FOM: small category theory

Stephen G Simpson simpson at
Wed May 5 11:52:42 EDT 1999

Till Mossakowski 05 May 1999 00:04:05 

 > Let kappa be a regular cardinal.
 > Let C be a category of size <= kappa that
 >       - has hom-sets of size < kappa
 >       - has all colimits of size < kappa,
 >       - has a separator, and
 >       - has quotient-object-classes of size < kappa,
 > Then C also has all limits of size < kappa.
 > To be able to apply the theorem in a useful context, we need that
 > kappa is inaccessible, which goes beyond ZFC. ...

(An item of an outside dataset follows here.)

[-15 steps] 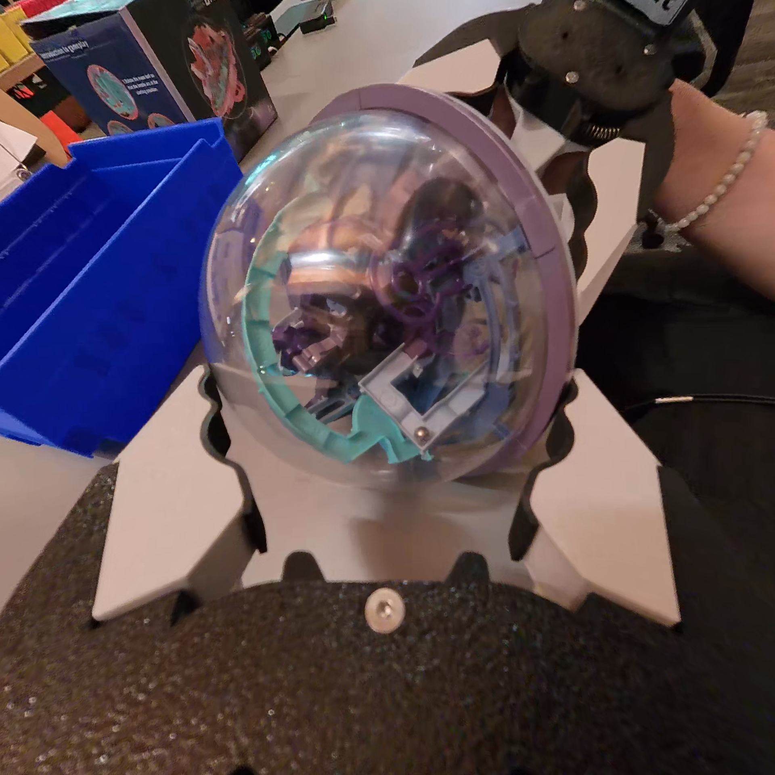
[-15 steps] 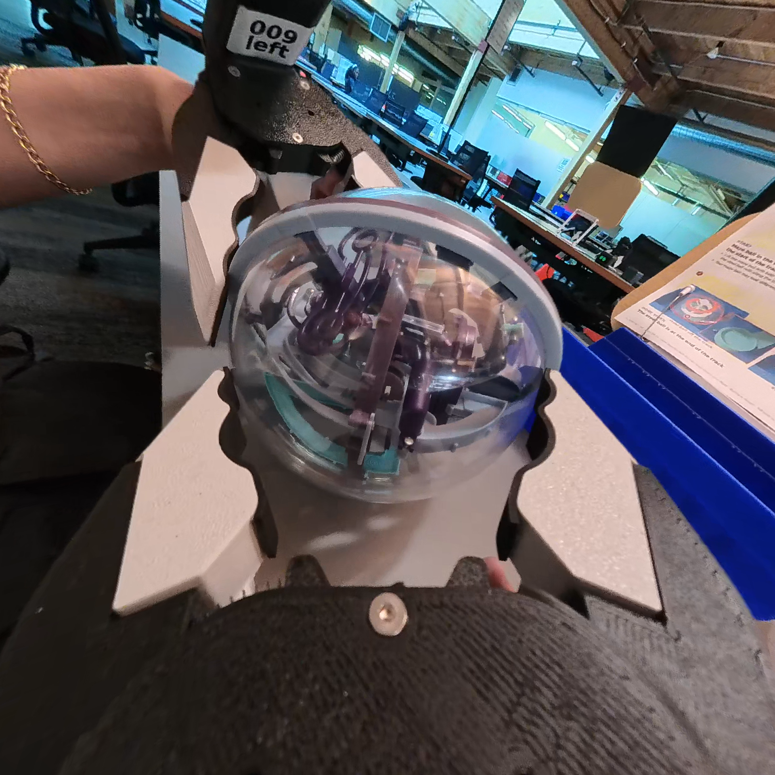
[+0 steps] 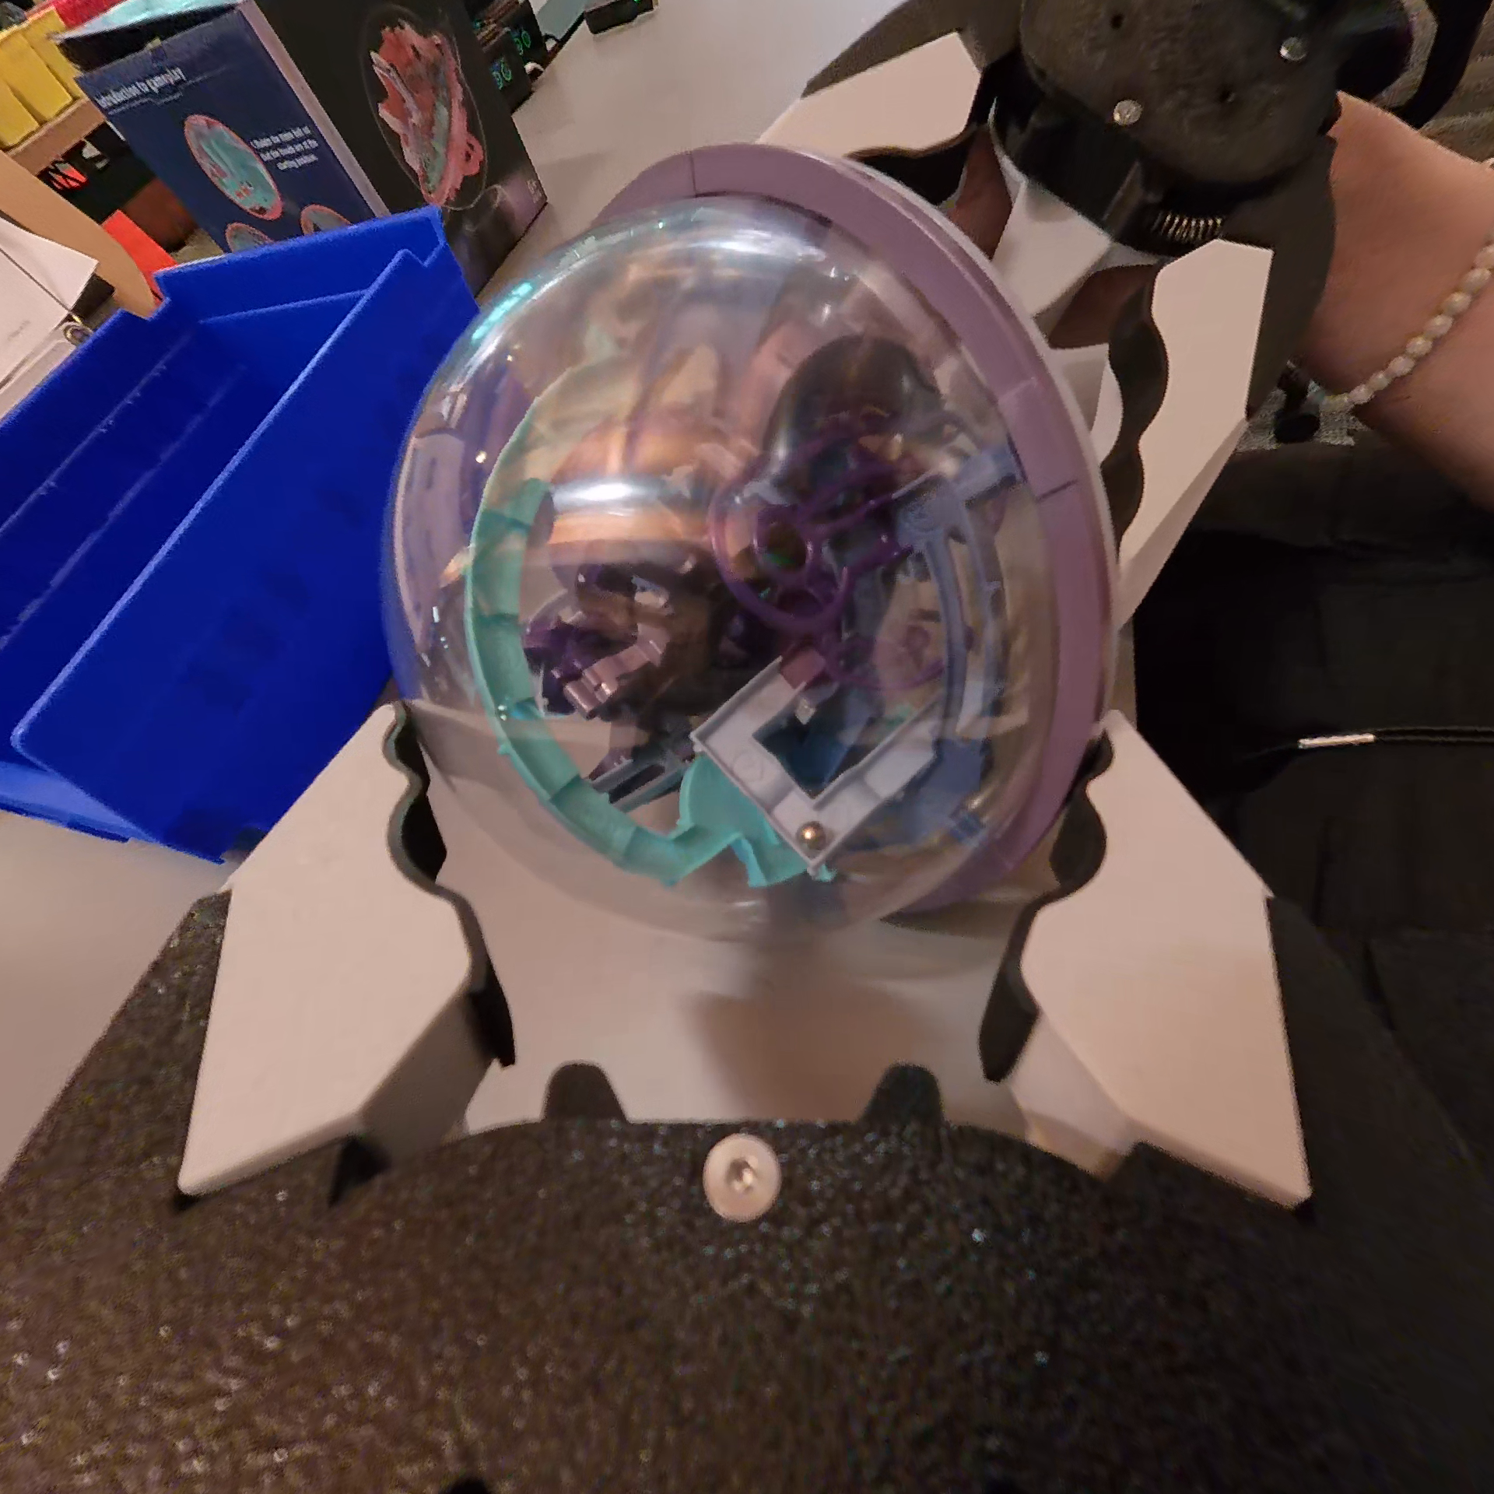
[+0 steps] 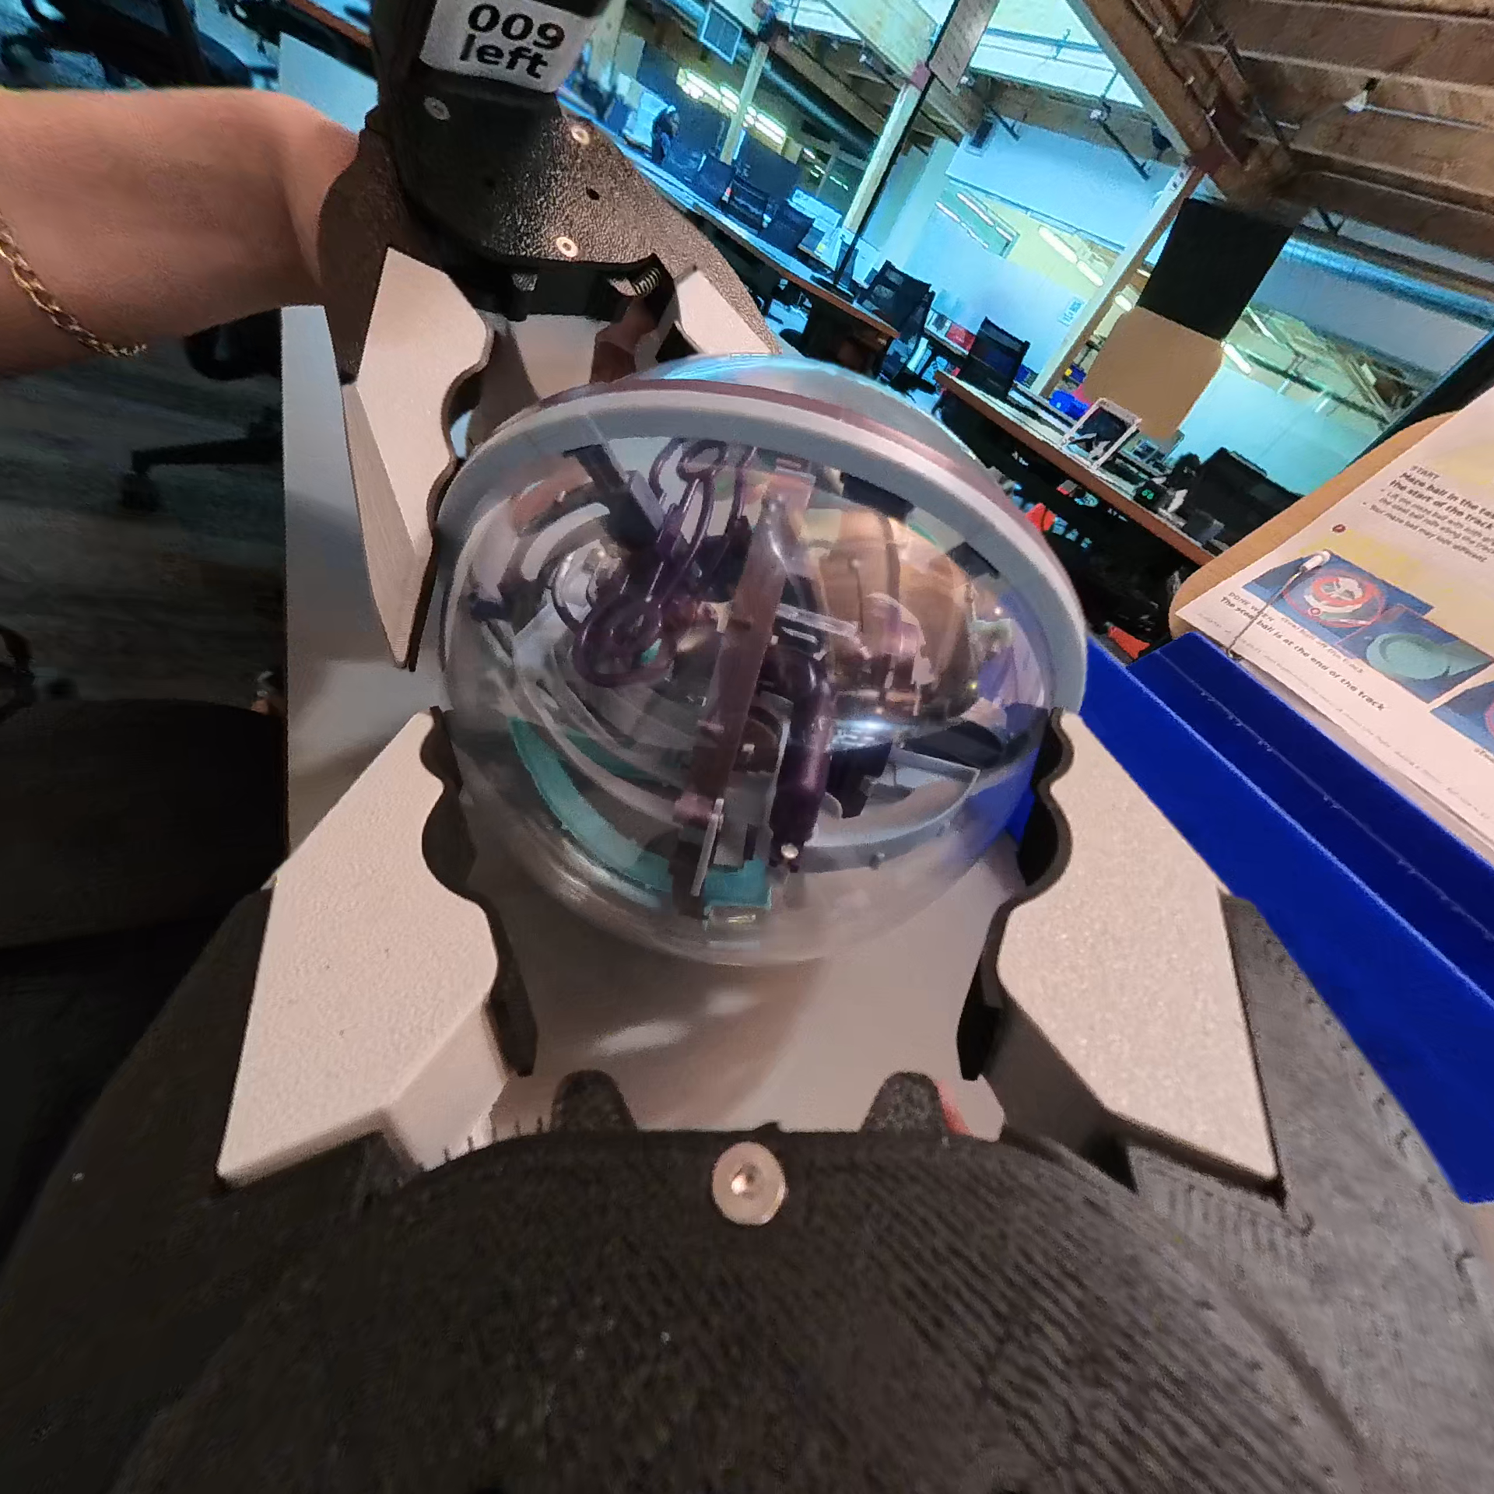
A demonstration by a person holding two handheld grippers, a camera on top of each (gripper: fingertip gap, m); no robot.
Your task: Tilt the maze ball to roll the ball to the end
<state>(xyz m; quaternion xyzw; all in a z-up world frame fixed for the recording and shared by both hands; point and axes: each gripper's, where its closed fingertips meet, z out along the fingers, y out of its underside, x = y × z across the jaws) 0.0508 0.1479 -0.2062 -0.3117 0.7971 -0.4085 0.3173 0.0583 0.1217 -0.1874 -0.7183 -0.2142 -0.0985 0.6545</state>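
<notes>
Both grippers wide, pads pressed on maze ball (image 3: pixel 752 550) from opposite sides: left gripper (image 3: pixel 748 800) on clear dome, right gripper (image 4: pixel 744 776) on other half. Ball held off table (image 3: pixel 703 89), just beside blue bin (image 3: pixel 210 517). Steel ball (image 3: pixel 815 833) sits low, at corner of grey track. I judge tilt step under way, end not reached. Next: I need slow, small joint tilt; jerk risks ball dropping off track.
</notes>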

I'm not completely convinced of this, because (1) I don't know what
useful context this theorem can be applied in, (2) I think it may be
possible to generalize the theorem, replacing some of the occurrences
of kappa by some fixed cardinal lambda less than or equal to kappa,
and in this way the theorem may make sense even when kappa is not

But OK, for the sake of discussion, let's take it for granted that
this is a useful theorem, and that the only reasonable way to state it
is in terms of inaccessibles.

 > Thus, "small" category theory does not make much sense.

Why do you conclude that small category theory does not make much
sense?  A category of size kappa where kappa is inaccessible cardinal
is still set-size, i.e. small.  Isn't it?

Or is it?  Maybe we need to clarify the term ``small''.  Throughout
this discussion, when I said ``small'', I always meant set-size.  Did
you mean something else?

Perhaps category theorists are accustomed to deliberately ambiguating
on the term ``small'', sometimes meaning ``set-size'', other times
meaning ``of size less than kappa where kappa is some fixed
inaccessible cardinal''.

I have no objection to this kind of deliberate abuse of language, so
long as it does not contribute to confusion regarding serious
f.o.m. issues.  But such confusion seems to be a real possibility.  An
example of such confusion is McLarty's phony claims concerning an
alleged need for inaccessible cardinals in algebraic geometry and
number theory.

 > Category theory has set-theoretic foundations, and it studies the
 > interplay of smallness conditions with the structural properties
 > (and not the smallness conditions for themselves).

Well said.  

My point is as follows: 

Since category theorists are interested in ``smallness conditions'',
and since ``smallness conditions'' are only special cases of
cardinality conditions and the set/class distinction, all of which
come directly from set theory, it would probably be a good idea for
category theorists to pay more attention to the set-theoretic
foundations of their subject.

In this context, I find Johnstone's deprecation of set-theoretic
distinctions and results quite irritating.  And apparently there are
other category theorists who share Johnstone's attitude of arrogant
sloppiness vis a vis set theory.

Till Mossakowski 5 May 1999 11:43:05 writes:
 > Steve Simpson (Sun May  2 22:08:40 1999) asked for a deep theorem
 > in category theory.

Yes, that's what I literally asked for, but in context what I really
wanted was a deep theorem in category theory concerning ``smallness

 > I want to mention the following correspondence theorems

These are interesting and deep theorems of category theory.  Do they
involve ``smallness conditions'' in any serious or essential way?